Eating before or after running - Make sure that your dog does not eat one hour before or after running. Some dogs are susceptible to bloat and eating too close to exercising can be extremely dangerous.
DID YOU KNOW???
The Truth about Shade: Our dogs have a favorite tree that they lay beneath and we took comfort that they can stay cool there. It’s not the shade of the tree that keeps them cool; actually, shade offers little to no protection on a sunny day. They stay cool because of the ground they’re lying on – it’s very cool to the touch and it would take days of direct heat to warm it up and that doesn’t happen in that area of our yard.
Change the Water Regularly: We change our dogs water twice a day, morning and evening, because it can’t sit too long, because the water warms up and bacteria growth is faster in warmer (hot) water.
Cracking the Window: By the way, did you know that cracking the window “a little bit” does very little to reduce the temperature inside a parked car.

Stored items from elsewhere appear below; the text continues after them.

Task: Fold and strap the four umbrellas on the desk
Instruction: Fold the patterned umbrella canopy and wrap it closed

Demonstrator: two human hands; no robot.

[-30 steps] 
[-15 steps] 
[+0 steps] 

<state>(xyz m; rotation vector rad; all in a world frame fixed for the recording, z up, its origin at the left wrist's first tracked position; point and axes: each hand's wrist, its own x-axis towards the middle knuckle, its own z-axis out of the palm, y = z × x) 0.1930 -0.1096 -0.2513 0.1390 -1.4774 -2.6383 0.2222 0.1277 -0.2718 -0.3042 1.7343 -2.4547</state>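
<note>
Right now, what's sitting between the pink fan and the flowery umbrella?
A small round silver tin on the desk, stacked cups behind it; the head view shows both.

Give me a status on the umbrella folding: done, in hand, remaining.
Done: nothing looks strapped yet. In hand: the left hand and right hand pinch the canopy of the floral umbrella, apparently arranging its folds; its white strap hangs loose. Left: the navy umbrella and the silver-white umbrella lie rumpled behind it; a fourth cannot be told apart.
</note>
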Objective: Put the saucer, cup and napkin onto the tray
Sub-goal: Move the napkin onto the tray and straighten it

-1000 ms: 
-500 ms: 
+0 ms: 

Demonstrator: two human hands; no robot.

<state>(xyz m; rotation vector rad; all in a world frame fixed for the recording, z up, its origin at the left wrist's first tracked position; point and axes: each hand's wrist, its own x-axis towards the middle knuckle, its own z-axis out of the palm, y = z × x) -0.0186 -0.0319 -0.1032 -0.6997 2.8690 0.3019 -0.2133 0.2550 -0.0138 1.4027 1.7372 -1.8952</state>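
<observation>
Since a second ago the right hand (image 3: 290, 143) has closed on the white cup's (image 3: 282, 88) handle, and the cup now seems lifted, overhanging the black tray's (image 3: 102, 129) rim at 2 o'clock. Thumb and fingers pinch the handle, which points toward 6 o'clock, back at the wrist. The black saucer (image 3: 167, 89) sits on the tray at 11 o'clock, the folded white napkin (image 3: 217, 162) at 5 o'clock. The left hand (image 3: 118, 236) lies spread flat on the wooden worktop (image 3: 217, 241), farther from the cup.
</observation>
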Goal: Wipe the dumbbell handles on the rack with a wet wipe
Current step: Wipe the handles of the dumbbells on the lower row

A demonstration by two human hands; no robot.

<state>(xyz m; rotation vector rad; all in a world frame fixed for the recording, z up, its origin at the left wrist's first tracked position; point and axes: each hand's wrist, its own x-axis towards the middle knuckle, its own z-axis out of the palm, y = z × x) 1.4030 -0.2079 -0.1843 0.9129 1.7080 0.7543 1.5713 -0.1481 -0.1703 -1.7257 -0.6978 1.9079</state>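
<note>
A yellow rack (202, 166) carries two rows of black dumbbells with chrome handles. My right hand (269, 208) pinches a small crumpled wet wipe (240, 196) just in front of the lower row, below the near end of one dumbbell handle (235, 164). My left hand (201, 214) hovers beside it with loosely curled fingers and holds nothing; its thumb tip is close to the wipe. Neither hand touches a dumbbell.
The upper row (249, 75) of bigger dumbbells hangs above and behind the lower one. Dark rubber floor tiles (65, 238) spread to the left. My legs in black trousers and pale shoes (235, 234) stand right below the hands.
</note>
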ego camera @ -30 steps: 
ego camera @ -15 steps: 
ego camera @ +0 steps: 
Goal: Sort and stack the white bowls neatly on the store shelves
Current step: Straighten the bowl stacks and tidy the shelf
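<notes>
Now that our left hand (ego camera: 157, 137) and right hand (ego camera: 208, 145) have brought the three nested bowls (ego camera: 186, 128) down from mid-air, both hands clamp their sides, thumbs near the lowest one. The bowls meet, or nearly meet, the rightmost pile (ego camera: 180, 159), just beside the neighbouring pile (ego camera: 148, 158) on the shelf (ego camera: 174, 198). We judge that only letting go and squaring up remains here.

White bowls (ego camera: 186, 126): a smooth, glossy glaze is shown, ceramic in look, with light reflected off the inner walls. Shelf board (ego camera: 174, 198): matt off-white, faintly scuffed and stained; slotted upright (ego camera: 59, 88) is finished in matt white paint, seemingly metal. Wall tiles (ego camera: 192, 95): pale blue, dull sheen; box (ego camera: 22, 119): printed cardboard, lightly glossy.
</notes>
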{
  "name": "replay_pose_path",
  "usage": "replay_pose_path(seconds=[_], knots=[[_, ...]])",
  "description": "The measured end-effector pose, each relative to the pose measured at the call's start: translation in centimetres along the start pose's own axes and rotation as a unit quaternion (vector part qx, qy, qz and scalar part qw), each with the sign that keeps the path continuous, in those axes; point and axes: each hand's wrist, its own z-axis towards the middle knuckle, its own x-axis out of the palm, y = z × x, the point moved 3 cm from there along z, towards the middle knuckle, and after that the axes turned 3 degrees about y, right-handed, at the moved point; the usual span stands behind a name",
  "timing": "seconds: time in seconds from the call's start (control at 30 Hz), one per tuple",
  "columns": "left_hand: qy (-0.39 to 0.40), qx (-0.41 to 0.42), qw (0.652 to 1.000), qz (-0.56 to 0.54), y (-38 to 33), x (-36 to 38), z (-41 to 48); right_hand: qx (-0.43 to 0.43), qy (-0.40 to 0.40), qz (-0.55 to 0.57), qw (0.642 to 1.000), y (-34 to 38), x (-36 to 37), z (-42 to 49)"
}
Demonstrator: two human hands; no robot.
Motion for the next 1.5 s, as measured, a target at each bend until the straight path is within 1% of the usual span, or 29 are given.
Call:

It takes only ten minutes for the interior of a car to reach 102 degrees on an average 85 degree day and in thirty minutes, that temperature can reach 120 degrees. I shared this with a guy who was planning to leave two dogs in his car while he shopped at Costco – he took his dogs back home instead.
Symptoms of heat stress: Symptoms of heat stress include excessive thirst, heavy panting, glazed eyes, vomiting, restlessness, excessive thirst, lethargy, fever, dizziness, a rapid heartbeat, profuse drooling or salivating and unconsciousness.
If an animal does show signs of heat stress, gradually lower their body temperature and get them to a vet immediately.
Dogs need sunscreen too: “Just like humans, cats and dogs can get sunburned, especially if he/she has light-colored hair. Animal sunburns can cause the same problems as that of humans: peeling, redness and even cancer. As skin cancer in pets is a serious concern, purchasing pet-friendly sun screen can go a long way in protecting the health of your pet when the heat kicks in. Places that are easy to forget, but prone to burning are: inside the nostrils, tip of nose, around your dog’s lips and the inside of ears for dogs with stand-up ears.” ~ Heidi Ganahl, the CEO and Founder of Camp Bow Wow
The bonus you’ll find when exercising your dog is that your dog isn’t the only one getting exercised! Our Sydney isn’t the only one who has lost weight.